▶ Work request
In the records that follow, the lines from the one containing "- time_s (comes" to the one containing "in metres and", inclusive, are to be given again exactly.

(Supplied records Opens)

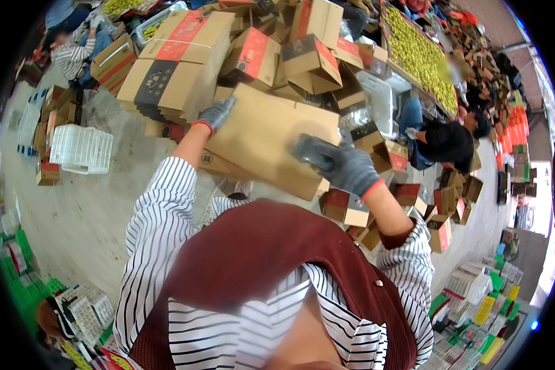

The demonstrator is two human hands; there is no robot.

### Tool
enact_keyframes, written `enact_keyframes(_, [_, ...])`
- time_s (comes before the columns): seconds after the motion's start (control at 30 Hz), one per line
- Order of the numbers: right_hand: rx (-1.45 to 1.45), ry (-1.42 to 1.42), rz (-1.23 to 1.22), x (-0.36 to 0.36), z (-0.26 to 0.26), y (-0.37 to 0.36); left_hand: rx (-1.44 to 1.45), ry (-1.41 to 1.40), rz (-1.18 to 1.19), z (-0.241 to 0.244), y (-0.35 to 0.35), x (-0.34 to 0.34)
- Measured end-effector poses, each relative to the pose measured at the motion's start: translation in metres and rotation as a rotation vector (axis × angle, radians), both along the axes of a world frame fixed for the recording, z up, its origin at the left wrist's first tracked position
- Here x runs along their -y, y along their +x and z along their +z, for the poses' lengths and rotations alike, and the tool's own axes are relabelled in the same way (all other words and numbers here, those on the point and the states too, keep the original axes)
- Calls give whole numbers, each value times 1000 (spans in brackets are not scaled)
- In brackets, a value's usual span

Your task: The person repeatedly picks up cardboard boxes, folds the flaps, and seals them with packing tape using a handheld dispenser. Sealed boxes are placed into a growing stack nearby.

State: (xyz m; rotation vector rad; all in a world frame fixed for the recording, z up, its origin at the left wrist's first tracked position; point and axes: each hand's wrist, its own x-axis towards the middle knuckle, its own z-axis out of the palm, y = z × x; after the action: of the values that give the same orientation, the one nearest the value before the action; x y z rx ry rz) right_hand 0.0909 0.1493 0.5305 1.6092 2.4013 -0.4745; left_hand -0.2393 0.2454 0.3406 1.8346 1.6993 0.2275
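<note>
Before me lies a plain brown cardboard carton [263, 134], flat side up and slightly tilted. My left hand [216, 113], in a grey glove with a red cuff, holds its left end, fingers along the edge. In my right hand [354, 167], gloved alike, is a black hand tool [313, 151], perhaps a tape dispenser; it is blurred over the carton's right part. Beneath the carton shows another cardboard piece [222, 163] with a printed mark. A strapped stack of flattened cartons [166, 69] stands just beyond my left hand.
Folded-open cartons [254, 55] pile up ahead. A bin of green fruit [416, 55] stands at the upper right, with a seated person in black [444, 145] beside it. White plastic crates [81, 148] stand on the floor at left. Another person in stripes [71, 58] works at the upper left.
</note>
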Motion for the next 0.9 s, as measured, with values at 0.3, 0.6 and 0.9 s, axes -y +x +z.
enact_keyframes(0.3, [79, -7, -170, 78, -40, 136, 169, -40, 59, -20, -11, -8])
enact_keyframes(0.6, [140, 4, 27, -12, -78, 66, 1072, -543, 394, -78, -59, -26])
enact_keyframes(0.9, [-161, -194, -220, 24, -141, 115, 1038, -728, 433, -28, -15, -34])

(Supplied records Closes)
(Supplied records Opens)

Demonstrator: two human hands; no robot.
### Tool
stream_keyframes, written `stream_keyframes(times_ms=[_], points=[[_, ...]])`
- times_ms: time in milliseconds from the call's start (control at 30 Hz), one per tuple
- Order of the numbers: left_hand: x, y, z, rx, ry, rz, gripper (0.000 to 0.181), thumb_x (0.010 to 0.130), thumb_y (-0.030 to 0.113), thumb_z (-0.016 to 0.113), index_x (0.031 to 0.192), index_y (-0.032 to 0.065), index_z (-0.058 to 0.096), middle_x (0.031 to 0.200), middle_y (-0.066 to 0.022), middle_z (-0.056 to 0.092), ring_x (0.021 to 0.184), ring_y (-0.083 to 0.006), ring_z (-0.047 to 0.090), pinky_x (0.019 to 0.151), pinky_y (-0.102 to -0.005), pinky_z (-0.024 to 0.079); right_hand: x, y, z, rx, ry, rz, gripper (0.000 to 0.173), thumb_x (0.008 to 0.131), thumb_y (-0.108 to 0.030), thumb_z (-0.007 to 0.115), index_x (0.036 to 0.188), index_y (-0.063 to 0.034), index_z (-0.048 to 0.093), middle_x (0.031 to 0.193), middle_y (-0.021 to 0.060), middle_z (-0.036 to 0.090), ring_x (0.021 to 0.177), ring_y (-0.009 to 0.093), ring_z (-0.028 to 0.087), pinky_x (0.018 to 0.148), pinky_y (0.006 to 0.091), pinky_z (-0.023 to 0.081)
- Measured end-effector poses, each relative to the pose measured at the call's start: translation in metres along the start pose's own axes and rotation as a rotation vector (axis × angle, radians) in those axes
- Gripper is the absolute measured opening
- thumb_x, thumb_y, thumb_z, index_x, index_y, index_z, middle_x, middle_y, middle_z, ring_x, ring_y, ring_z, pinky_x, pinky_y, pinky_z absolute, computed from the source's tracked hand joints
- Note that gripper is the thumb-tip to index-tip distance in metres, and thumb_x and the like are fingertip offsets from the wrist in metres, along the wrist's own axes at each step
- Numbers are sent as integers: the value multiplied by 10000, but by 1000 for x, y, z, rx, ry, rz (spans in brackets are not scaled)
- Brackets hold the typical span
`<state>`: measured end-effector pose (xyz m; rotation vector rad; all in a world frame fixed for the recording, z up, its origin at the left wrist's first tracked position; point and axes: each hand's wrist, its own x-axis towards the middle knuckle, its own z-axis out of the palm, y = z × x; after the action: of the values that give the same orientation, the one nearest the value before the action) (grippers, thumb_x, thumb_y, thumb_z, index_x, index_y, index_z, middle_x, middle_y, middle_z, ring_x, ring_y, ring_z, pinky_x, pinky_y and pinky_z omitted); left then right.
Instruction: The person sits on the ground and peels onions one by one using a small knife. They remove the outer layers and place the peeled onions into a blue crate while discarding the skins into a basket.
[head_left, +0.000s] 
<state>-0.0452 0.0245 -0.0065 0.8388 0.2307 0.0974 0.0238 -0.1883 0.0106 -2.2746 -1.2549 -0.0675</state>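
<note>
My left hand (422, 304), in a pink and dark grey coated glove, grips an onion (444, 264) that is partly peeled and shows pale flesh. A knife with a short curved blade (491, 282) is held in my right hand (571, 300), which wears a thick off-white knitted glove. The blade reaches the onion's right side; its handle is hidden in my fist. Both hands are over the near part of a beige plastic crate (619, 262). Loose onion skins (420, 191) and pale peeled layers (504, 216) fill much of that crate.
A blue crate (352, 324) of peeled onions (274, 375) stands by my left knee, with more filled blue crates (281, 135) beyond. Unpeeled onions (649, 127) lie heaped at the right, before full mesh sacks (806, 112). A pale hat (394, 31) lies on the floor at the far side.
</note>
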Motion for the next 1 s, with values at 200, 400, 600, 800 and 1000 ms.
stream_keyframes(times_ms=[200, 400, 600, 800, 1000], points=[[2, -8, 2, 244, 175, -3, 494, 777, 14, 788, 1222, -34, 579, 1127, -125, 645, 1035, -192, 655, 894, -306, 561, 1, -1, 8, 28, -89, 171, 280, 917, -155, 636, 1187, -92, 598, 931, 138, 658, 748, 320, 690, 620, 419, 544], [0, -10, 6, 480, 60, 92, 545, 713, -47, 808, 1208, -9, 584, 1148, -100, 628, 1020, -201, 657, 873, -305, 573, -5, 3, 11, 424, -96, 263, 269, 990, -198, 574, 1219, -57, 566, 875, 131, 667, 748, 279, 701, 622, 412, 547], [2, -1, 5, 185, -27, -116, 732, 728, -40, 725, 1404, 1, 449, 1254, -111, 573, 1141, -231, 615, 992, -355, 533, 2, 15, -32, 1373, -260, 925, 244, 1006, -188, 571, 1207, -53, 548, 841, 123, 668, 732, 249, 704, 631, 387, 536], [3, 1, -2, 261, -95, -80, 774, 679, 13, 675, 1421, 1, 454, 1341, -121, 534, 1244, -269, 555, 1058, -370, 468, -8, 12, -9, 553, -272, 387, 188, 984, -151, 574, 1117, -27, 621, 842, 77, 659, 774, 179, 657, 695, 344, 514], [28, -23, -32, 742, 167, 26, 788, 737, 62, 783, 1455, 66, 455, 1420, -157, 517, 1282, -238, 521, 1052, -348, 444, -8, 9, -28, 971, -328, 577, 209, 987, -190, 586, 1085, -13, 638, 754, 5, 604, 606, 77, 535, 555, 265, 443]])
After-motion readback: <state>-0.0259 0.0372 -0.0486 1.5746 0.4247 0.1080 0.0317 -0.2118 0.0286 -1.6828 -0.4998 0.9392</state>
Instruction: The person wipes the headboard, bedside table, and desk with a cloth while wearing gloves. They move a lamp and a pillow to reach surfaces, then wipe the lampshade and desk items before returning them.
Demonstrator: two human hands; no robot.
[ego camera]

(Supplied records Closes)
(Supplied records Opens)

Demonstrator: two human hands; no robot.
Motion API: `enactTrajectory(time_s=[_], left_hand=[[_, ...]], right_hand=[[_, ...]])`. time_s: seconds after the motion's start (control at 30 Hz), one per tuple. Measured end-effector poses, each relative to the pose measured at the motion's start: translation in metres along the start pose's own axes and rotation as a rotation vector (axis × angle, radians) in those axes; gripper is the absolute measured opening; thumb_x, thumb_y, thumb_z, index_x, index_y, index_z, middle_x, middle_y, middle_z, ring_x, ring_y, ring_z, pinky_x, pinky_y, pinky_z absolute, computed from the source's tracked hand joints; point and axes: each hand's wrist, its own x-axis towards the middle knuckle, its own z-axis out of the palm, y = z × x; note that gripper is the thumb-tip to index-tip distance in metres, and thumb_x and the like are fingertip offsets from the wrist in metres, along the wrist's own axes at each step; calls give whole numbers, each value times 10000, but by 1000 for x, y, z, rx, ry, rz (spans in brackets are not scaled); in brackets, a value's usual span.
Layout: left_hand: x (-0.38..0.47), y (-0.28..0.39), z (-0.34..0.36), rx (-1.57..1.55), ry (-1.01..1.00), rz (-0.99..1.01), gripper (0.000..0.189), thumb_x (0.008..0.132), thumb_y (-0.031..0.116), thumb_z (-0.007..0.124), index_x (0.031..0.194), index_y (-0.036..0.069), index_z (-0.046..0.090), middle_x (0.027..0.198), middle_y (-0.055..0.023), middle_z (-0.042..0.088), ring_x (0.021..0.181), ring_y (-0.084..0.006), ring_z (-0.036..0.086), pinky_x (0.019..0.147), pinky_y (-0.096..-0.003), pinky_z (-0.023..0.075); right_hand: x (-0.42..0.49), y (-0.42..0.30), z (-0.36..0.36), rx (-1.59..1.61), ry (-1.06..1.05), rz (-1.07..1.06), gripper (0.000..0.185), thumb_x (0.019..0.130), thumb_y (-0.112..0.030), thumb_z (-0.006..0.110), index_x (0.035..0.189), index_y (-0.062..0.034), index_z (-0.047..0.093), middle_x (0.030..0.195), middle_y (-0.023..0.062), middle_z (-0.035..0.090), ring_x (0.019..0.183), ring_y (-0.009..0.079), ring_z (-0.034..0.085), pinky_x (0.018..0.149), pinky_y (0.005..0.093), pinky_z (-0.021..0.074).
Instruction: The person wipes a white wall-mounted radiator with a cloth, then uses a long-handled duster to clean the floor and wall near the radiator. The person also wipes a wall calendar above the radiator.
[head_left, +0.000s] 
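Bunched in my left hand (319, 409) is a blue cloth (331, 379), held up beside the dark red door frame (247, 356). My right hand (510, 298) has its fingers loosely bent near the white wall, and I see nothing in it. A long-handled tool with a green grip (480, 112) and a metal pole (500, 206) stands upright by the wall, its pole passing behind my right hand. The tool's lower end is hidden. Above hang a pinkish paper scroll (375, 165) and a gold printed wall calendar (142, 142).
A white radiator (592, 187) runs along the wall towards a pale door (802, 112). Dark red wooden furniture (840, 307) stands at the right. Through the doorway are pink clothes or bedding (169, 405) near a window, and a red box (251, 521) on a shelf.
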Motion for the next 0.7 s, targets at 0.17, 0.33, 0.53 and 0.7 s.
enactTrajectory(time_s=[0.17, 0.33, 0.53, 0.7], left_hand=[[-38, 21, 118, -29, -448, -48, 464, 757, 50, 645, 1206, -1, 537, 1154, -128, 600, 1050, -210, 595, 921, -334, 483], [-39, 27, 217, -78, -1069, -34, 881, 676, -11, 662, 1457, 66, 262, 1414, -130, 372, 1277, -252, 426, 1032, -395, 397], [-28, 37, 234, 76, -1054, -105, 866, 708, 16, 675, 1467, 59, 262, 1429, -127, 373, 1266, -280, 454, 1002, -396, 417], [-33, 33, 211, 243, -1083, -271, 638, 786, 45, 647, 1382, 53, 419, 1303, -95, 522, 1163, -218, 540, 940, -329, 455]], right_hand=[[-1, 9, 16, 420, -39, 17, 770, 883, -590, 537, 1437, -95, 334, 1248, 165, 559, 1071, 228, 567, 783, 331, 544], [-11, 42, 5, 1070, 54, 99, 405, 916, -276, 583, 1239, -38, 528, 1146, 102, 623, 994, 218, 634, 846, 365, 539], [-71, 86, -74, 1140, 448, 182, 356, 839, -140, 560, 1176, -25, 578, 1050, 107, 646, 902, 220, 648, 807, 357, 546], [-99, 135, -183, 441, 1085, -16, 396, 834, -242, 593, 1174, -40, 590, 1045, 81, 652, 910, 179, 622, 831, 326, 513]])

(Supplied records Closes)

▶ Solved problem
- time_s (comes before the columns): seconds after the motion's start (control at 30 Hz), one per line
- Order of the numbers: right_hand: rx (-1.45 to 1.45), ry (-1.42 to 1.42), rz (-1.23 to 1.22), x (-0.36 to 0.36), z (-0.26 to 0.26), y (-0.37 to 0.36); left_hand: rx (-1.44 to 1.45), ry (-1.41 to 1.40), rz (-1.18 to 1.19), z (-0.241 to 0.244), y (-0.35 to 0.35), x (-0.34 to 0.34)
- Measured end-effector poses, each relative to the pose measured at the motion's start: translation in metres and rotation as a rotation vector (axis × angle, radians), both along the axes of a world frame fixed for the recording, z up, its origin at the left wrist's first tracked position

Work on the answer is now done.